== What is required ==
Count the lines in the entries below that include the word "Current". Give nothing but the number.

== Records excerpted from a collection ==
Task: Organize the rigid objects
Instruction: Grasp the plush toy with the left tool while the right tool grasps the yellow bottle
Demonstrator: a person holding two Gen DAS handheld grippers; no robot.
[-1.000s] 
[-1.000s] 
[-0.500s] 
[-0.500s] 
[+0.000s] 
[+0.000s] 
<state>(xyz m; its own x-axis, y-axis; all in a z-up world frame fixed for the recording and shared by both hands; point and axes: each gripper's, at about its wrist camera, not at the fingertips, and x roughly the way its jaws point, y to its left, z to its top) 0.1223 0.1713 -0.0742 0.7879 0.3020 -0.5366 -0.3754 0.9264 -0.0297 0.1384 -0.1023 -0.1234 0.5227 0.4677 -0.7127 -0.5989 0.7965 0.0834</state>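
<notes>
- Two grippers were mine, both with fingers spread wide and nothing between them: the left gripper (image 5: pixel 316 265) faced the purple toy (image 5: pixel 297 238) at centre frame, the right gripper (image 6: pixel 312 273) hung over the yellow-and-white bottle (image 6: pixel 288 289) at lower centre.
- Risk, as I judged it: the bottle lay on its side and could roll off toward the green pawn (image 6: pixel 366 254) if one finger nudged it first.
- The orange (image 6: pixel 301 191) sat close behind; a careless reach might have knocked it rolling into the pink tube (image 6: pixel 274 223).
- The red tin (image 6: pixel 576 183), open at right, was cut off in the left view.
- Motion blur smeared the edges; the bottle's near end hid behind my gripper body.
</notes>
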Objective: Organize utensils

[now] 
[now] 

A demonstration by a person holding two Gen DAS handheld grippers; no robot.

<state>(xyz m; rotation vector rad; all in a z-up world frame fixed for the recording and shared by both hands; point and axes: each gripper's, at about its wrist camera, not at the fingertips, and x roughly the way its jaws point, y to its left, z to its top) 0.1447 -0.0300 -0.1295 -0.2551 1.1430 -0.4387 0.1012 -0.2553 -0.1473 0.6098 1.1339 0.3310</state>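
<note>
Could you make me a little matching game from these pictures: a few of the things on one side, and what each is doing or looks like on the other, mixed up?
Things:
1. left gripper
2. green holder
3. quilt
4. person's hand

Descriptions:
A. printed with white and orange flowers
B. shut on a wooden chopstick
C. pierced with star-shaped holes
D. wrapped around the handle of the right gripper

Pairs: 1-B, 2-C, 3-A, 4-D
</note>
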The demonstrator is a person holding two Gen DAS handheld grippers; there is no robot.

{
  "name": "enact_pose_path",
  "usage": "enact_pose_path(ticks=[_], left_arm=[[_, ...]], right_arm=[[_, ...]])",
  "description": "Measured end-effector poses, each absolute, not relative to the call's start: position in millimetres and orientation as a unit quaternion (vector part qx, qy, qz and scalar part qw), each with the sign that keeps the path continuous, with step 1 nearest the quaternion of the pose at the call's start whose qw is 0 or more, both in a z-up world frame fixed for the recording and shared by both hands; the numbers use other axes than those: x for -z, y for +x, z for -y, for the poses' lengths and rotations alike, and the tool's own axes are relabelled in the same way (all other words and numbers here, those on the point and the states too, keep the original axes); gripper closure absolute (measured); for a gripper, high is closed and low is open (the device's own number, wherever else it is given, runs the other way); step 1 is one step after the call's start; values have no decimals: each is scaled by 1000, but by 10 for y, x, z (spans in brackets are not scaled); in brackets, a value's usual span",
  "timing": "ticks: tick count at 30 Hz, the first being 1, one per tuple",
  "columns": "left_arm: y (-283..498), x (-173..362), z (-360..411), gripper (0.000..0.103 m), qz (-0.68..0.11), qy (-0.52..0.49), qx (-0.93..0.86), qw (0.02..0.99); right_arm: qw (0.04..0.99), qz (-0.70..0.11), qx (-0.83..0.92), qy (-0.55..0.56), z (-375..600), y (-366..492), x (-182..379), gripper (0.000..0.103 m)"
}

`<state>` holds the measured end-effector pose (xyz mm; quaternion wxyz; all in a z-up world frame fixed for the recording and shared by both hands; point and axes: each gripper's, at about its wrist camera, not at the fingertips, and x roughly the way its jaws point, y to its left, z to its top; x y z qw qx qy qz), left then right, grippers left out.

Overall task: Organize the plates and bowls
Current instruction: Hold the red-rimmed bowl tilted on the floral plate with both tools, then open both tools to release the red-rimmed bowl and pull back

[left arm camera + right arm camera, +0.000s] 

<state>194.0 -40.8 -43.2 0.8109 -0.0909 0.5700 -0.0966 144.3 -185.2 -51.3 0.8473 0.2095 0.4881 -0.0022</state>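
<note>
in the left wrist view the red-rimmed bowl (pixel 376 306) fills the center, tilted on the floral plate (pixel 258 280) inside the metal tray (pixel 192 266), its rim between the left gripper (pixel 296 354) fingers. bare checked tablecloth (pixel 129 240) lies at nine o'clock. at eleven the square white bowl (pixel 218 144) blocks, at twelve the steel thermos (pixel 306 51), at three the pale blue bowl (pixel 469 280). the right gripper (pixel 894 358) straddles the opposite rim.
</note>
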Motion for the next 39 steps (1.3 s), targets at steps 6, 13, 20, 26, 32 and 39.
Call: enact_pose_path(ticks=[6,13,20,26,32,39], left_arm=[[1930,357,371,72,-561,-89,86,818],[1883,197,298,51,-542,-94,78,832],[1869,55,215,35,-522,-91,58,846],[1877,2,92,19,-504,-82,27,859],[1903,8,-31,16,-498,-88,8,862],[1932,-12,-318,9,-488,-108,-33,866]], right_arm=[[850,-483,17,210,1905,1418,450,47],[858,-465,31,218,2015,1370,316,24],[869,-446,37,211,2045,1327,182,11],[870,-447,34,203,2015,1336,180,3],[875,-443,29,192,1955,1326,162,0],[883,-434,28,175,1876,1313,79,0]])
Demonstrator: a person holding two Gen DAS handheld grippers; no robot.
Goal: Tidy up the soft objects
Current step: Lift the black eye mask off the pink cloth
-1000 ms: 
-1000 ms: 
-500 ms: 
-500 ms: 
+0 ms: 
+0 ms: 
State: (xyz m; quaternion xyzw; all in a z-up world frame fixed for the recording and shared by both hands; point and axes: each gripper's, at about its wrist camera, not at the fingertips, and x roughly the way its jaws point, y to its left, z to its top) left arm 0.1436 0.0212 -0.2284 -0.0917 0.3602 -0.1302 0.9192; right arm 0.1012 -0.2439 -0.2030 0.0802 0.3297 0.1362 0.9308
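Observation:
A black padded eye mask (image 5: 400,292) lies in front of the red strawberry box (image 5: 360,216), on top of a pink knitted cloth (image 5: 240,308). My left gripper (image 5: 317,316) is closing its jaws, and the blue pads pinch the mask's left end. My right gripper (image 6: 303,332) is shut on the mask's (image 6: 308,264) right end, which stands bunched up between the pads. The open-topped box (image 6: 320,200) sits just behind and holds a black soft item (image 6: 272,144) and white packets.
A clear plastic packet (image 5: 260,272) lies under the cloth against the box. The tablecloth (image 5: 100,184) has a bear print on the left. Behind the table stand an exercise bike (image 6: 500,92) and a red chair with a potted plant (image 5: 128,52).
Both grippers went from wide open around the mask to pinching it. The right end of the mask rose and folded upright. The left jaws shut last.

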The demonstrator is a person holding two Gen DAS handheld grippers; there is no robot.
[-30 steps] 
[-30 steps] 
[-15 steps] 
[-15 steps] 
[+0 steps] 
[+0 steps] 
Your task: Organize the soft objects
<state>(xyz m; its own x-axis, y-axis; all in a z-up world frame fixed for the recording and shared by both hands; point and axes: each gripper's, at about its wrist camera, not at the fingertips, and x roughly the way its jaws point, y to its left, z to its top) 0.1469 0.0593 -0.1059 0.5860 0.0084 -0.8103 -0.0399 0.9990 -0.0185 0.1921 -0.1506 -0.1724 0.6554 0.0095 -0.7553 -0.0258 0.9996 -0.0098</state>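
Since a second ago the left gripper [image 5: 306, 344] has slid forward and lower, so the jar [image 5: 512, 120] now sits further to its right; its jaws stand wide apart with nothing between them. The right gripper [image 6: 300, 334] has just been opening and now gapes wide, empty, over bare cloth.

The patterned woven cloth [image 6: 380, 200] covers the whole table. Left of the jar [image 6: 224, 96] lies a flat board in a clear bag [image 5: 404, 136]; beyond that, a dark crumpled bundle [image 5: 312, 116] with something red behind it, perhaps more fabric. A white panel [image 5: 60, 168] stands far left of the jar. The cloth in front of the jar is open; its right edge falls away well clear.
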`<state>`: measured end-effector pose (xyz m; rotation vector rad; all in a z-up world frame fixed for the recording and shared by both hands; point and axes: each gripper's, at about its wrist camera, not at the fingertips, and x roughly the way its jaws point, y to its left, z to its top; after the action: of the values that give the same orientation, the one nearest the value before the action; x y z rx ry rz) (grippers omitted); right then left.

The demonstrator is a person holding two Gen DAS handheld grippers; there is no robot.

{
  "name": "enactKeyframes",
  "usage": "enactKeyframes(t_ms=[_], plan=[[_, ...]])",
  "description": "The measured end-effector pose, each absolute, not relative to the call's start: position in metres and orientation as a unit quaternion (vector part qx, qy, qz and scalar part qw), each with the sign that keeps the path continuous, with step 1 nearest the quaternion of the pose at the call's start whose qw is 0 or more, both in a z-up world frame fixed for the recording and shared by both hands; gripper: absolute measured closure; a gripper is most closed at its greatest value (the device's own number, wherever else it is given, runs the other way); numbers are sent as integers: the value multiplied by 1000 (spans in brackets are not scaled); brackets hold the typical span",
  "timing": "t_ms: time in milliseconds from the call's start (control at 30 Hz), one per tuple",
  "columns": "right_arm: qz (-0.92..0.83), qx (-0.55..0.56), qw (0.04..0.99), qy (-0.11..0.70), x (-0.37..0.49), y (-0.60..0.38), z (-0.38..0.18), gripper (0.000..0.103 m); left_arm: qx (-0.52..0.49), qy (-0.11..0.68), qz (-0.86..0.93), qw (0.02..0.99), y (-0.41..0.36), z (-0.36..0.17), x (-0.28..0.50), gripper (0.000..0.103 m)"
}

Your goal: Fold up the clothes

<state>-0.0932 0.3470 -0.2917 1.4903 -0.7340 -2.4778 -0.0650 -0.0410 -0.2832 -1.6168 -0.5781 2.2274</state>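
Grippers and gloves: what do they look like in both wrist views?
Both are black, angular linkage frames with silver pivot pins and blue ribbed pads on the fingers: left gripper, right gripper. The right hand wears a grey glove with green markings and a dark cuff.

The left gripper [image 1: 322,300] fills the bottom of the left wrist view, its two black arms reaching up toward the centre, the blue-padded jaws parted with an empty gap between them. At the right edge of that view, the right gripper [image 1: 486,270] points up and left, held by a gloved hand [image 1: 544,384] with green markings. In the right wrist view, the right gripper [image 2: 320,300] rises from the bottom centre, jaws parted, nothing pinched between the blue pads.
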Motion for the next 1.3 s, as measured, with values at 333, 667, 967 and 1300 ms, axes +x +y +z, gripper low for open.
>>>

== Written solution ==
2